# Document Ingestion Pipeline

This notebook implements a complete document ingestion and chunking pipeline for PDF documents. The pipeline:

1. **Loads PDF files** from a Unity Catalog Volume
2. **Parses documents** using Databricks AI functions to extract structured content
3. **Chunks content** into logical paragraphs with context (headers)
4. **Prepares data** for downstream RAG (Retrieval-Augmented Generation) applications

The final output is stored in the `docs_chunked` table with Change Data Feed enabled for incremental processing.

## Step 1: Configure Source Volume

Define the Unity Catalog Volume path where PDF documents are stored.

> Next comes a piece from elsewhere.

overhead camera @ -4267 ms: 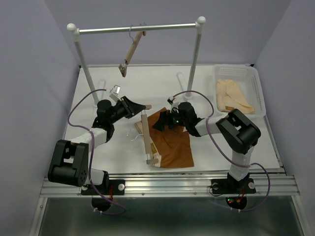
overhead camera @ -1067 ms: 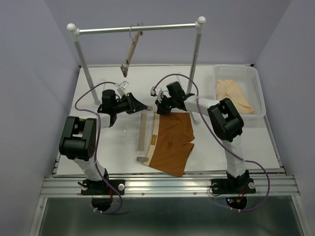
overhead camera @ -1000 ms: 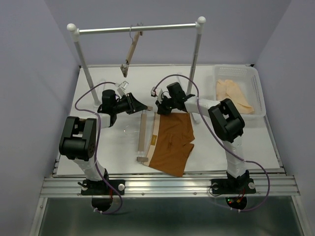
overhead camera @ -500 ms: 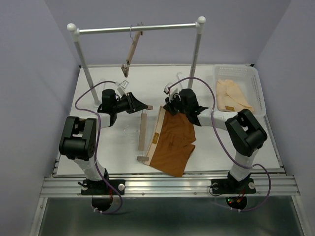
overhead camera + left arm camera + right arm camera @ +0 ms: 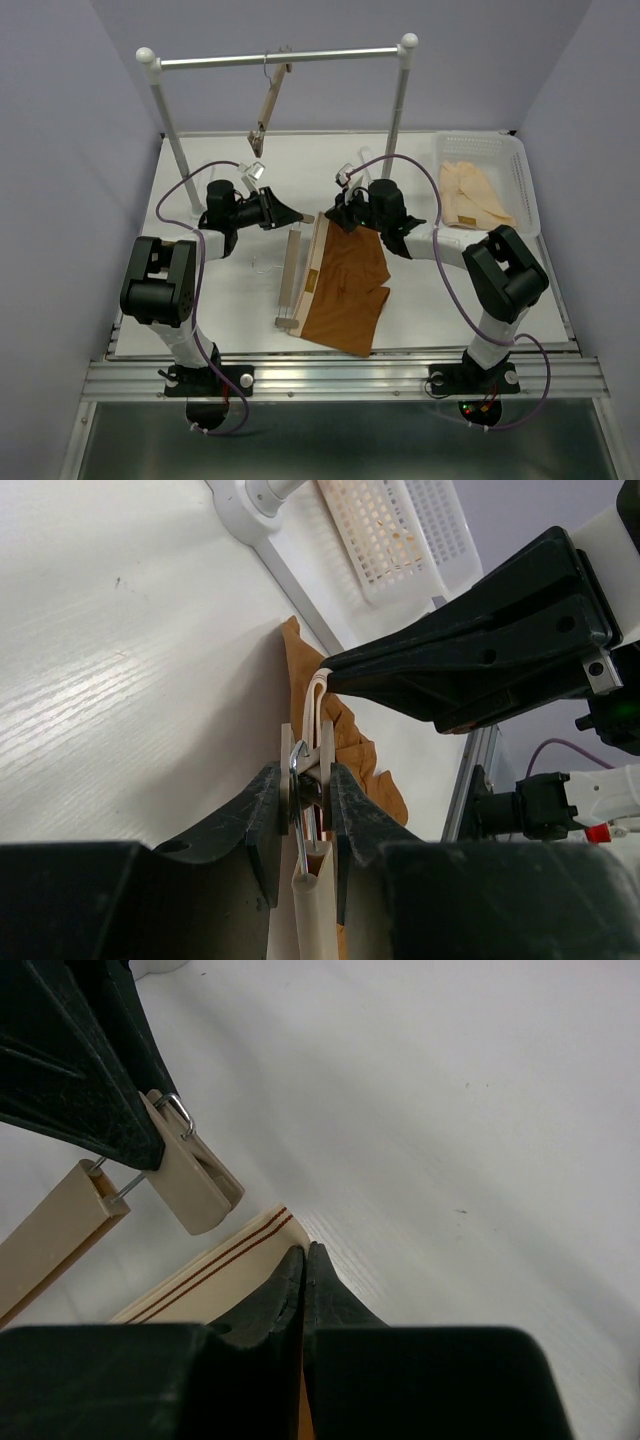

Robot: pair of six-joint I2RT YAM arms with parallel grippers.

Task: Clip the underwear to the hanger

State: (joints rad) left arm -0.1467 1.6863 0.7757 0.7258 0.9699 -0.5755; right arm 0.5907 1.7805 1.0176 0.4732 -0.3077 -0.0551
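The hanger lies on the table, running from near to far. Just right of it lies the underwear, its waistband edge alongside the bar. The left gripper sits at the hanger's far end, over the clip there. The right gripper is just right of that end, on the underwear's far corner. Behind the hanger stands the rail, with a second hanger hooked on it. Well to the hanger's right sits a basket with garments in it.

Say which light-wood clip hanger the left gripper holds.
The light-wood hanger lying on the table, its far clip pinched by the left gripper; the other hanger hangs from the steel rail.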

This volume serves as the source for all documents to be ingested.

In [0]:

volume_path = "/Volumes/mkr_gcp_sandbox_euw3/default/source_vol/docs/"


## Step 2: Parse PDF Documents

Use the `ai_parse_document()` function to extract structured content from PDF files:

* **Reads binary PDF files** from the volume using `binaryFile` format
* **Extracts structured elements** including pages, text, tables, headers, and metadata
* **Stores parsed results** in the `docs_parsed` table for inspection

The parsed output includes:
* `pages`: Page-level information
* `elements`: Structured document elements (headers, paragraphs, tables)
* `error_status`: Parsing error information (if any)
* `metadata`: Document metadata

In [0]:
from pyspark.sql.functions import *

df = (
  spark.read.format("binaryFile")
    .load(volume_path+"*.pdf")
    .withColumn("parsed", ai_parse_document(col("content")))
    .select(
      "path",
      expr("parsed:document:pages"),
      expr("parsed:document:elements"),
      expr("parsed:error_status"),
      expr("parsed:metadata")
    )
)

df.write.saveAsTable("docs_parsed")
display(df)


## Step 3: Create Contextual Chunks

Implement a custom chunking strategy that preserves document structure and context:

### Chunking Logic
The `extract_paragraph_texts` UDF processes document elements and creates chunks that include:
* **Page headers**: Top-level context for each page
* **Section headers**: Hierarchical section information
* **Content**: Text and table content grouped into logical paragraphs

### Strategy
* Chunks are created when encountering new headers or at document boundaries
* Each chunk includes the relevant page header and section header for context
* Only `text` and `table` elements are included in the content
* This approach ensures each chunk is self-contained with sufficient context for retrieval

In [0]:
from pyspark.sql.types import ArrayType, StringType
from pyspark.sql.functions import udf

@udf(ArrayType(StringType()))
def extract_paragraph_texts(elements):
    allowed_types = {'text','table'}
    results = []
    current_page_header = ""
    current_section_header = ""
    current_paragraph = ""

    if not elements:
        return []
    
    for e in elements:
        e = e.toPython()
        e_type = e.get('type')
        match e_type:
            case 'page_header' | 'section_header':
                if current_paragraph != "":
                    chunk = current_page_header + "\n\n" + current_section_header + "\n\n" + current_paragraph
                    results.append(chunk)
                if e_type == 'page_header':
                    current_page_header = e.get('content')
                    current_section_header = ""
                    current_paragraph = ""
                elif e_type == 'section_header':
                    current_section_header += "\n\n" + e.get('content')
                    current_paragraph = ""
            case 'table' | 'text':
                current_paragraph += "\n\n" + e.get('content')
            case _:
                pass
    if current_paragraph != "":
        chunk = current_page_header + "\n\n" + current_section_header + "\n\n" + current_paragraph
        results.append(chunk)
    return results

df_with_paragraphs = df.withColumn("paragraph_texts", extract_paragraph_texts(expr("cast(elements as array<VARIANT>)")))
display(df_with_paragraphs.select("path", "paragraph_texts"))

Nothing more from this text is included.